Basın Emekçileri Sendikası (Basın-Sen), asgari ücretin belirlenmesinde kullanılan mevcut yöntemlerin emeğin gerçek değerini yansıtmaktan uzak ve yapısal olarak yetersiz olduğunu açıkladı. Sendika, Asgari Ücret Tespit Komisyonu’nun işçilerin alın terini sermayenin çıkarları doğrultusunda pazarlık konusu haline getiren bir araç olduğunu belirtti.

Basın-Sen, komisyonun asgari ücret belirlemede objektif, bilimsel ve toplumsal gerçekliklere dayalı bir sistemi karşılayamadığını vurgulayarak, asgari ücretin yeniden düzenlenmesi gerektiğini ve insanın en temel yaşam gereksinimlerini karşılayabilecek bir modele kavuşturulmasının önemine işaret etti.

"ASGARİ ÜCRET TESPİT KOMİSYONU KALDIRILARAK, ASGARİ ÜCRET EN DÜŞÜK KAMU MAAŞINA ENDEKSLENMELİ"

Sendika, asgari ücretin pazarlık konusu değil, toplumsal yaşamın ekonomik gerekliliklerine uygun bir yaşam standardı göstergesi olması gerektiğini ifade etti.
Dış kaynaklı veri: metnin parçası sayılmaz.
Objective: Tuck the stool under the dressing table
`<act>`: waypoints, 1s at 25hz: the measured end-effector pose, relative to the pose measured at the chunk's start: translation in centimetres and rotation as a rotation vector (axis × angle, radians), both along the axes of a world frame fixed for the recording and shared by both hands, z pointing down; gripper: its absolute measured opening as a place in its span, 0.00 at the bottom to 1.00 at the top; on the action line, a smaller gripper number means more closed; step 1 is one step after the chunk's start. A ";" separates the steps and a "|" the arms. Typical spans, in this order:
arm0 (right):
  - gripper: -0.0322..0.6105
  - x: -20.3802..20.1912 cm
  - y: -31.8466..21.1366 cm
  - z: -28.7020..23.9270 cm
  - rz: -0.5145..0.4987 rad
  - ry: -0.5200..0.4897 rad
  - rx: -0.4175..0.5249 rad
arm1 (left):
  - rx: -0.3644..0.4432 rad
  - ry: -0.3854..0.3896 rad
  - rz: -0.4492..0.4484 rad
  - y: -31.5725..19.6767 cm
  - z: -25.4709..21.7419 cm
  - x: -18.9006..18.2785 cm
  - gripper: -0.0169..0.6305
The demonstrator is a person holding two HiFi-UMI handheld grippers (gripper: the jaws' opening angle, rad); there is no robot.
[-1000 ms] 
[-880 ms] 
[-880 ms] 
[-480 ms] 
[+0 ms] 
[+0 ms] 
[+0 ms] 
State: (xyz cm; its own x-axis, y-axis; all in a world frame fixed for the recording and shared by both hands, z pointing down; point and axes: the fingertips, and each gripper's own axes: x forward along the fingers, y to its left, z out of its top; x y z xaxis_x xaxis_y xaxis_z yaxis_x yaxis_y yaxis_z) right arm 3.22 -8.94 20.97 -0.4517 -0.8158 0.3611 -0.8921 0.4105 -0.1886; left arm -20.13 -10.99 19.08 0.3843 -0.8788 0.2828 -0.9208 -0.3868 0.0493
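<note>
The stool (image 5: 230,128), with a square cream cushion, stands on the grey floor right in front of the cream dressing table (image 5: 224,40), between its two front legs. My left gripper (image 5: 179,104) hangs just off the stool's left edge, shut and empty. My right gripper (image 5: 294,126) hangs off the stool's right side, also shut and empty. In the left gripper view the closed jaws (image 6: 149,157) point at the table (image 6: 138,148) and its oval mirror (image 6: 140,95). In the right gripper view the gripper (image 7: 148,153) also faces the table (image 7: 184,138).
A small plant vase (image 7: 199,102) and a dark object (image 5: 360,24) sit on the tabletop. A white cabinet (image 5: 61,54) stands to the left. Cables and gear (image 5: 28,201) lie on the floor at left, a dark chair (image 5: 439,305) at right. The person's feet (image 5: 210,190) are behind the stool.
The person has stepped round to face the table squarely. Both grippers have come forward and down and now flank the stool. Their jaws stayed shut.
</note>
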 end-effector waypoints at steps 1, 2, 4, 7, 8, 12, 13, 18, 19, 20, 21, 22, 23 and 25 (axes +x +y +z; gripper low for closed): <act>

Temel ihtiyaçları karşılamayan ücret düzeylerinin ne bireysel geçim koşullarını sağlayabileceğini ne de toplumsal istikrarı koruyabileceğini belirten Basın-Sen, asgari ücretin tespitinde asgari yaşam maliyeti, güncel enflasyon oranları ve toplumsal refah göstergelerinin esas alınması gerektiğini kaydetti.

Basın Emekçileri Sendikası, Asgari Ücret Tespit Komisyonu’nun kaldırılarak, ücretlerin en düşük kamu maaşına endekslenip düzenli olarak artırılması gerektiğini vurguladı. Sendika, insanca yaşam hakkı talebinin sadece ekonomik bir istem değil, aynı zamanda politik bir duruş olduğunu ifade ederek, her işçinin insana yakışır yaşam koşullarına sahip olma hakkının bulunduğunu belirtti. Bu hakkın hayata geçirilebilmesi için asgari ücret düzenlemelerinin bilimsel verilere, gelir adaletine ve toplumsal sorumluluk ilkesine dayanması gerektiğini dile getirdi.